昨天我们已经,学习了字节流,下面我们首先通过字节流,完成如下功能:
1.向文本中写入数字或英文字符,然后将其读入内存,并在控制台上显示
2.向文本中写入中文字符,将其读入内存,并在控制台上显示
是否两次都能正确的显示呢?
对于包含中文字符的文本内容,并不能正确显示,因为,中文字符和英文字符不太一样,
一个中文字符对应的数值,通常使用多个字节的值表示,但用字节流读取时把一个中文字符拆分成多个字节,一个字节一个字节的显示出来了。
核心原因在于:数据单位不一致
因此,在某些场景下,使用字节流,来操作字符数据,不太方便
····················································································································································································································
关于编码表:
··························································································································································································································
一定千万要记住:对于字符或字符串数据才有所谓编解码 byte,short,int,boolean没有编解码
回顾:
编码: 字符数据 -> 数值(二进制字节值)
解码: 字符数据对应字节值 -> 字符数据
编解码对应java语言:
- 编码: 字符串对象上.getBytes(“编码所用字符集”) -> byte[]
- 解码: new String(byte[], int offset, int len, String charsetName)
- 在学习编码表(字符集)之前:
- 编码:字符串对象上.getBytes() -> byte[]
- 解码:new String(byte[], int offset, int len)

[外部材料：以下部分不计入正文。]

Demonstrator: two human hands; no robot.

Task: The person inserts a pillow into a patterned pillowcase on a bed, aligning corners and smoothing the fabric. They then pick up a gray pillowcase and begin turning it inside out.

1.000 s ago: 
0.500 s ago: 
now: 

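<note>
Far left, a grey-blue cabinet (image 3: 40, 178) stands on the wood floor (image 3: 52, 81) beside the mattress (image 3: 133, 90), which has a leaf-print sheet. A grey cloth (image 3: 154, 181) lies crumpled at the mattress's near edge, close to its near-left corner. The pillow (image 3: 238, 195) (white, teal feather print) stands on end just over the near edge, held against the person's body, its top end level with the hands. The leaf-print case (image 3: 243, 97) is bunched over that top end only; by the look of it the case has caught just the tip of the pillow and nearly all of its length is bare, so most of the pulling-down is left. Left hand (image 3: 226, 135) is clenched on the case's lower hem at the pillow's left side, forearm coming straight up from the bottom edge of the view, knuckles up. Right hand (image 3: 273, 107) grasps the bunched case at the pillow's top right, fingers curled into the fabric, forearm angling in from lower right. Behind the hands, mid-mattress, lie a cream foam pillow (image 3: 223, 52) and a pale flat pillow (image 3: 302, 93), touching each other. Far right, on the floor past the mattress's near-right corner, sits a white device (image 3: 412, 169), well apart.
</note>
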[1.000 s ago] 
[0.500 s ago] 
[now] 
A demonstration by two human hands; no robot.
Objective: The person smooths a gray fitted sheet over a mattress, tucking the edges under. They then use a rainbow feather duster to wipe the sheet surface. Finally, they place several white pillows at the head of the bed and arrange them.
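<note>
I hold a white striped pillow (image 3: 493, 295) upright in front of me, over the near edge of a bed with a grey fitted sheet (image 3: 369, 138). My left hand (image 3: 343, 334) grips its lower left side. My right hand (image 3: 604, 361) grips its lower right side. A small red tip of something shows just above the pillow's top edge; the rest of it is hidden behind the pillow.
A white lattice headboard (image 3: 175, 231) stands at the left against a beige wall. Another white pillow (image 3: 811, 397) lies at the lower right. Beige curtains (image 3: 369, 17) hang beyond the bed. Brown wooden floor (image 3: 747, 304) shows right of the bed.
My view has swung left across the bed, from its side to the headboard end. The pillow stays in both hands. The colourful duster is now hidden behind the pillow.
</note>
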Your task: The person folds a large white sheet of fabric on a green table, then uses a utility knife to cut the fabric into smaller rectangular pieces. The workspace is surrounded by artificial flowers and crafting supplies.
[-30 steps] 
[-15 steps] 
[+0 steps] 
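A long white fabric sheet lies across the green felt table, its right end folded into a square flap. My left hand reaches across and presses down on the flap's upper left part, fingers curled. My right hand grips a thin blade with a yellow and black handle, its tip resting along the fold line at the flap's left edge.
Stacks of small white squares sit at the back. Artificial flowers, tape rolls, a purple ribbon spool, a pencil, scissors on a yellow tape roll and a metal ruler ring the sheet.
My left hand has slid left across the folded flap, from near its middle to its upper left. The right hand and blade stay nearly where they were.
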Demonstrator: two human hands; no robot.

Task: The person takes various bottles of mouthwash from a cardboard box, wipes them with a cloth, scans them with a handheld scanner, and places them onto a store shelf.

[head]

默认字符集:从开发者的角度,当我们自己在编解码的时候,当没有指定字符集的时候,jdk中默认使用的那个字符集
- a. 在idea中,UTF-8 是我们所使用的默认字符集
- b. 在原生情况下(操作系统下),默认字符集是GBK
常识:
- gbk字符集: 使用2个字节编码表示一个中文字符
- utf-8字符集: 使用3个字节编码表示一个中文字符
获取,系统中默认字符集,是被定义成了一个jvm系统属性:
Charset.defaultCharset();
private static void gbkCode() throws UnsupportedEncodingException {
String s = "你好";
// 编码 gbk
byte[] gbks = s.getBytes("gbk");
System.out.println(Arrays.toString(gbks));
//解码 gbk
String gbkStr = new String(gbks, 0, gbks.length, "gbk");
System.out.println(gbkStr);
}
··························································································································································································································
字节流中数据的逻辑单位是单个字节
字符流中数据的逻辑单位是单个字符对应的字节数据
所有的字符流都是包装流,都包装了一个字节流。其底层的数据传输都要基于字节流来完成。字符流本身只做了一件事情:编码和解码。
通过编码表相关知识我们可以得出以下结论:
字符的存储和传输天然与二进制数据密切相关
字符流需要在二进制的基础上,添加基于特定编码表的字符编解码
因此我们得出结论:
字符流 = 字节流 + 编码表(根据指定编码表,编解码的过程)
··························································································································································································································
- 字节流:输入流:InputStream 输出流:OutputStream。
- 字符流:输入流:Reader 输出流:Writer。
- 都是父类、抽象类
接下来,我们利用Writer向,文本中写入 中文 字符串。
但是考虑到Writer是抽象类,无法直接实例化,
于是我们使 用其子类 OutputStreamWriter。
OutputStreamWriter:
是字符流通向字节流的桥梁(编码)可使用指定的 charset 将要写入流中的字符编码成字节
它使用的字符集可以由名称指定或显式给定,否则将接受平台默认的字符集。
OutputStreamWriter的构造方法:
public OutputStreamWriter(OutputStream out)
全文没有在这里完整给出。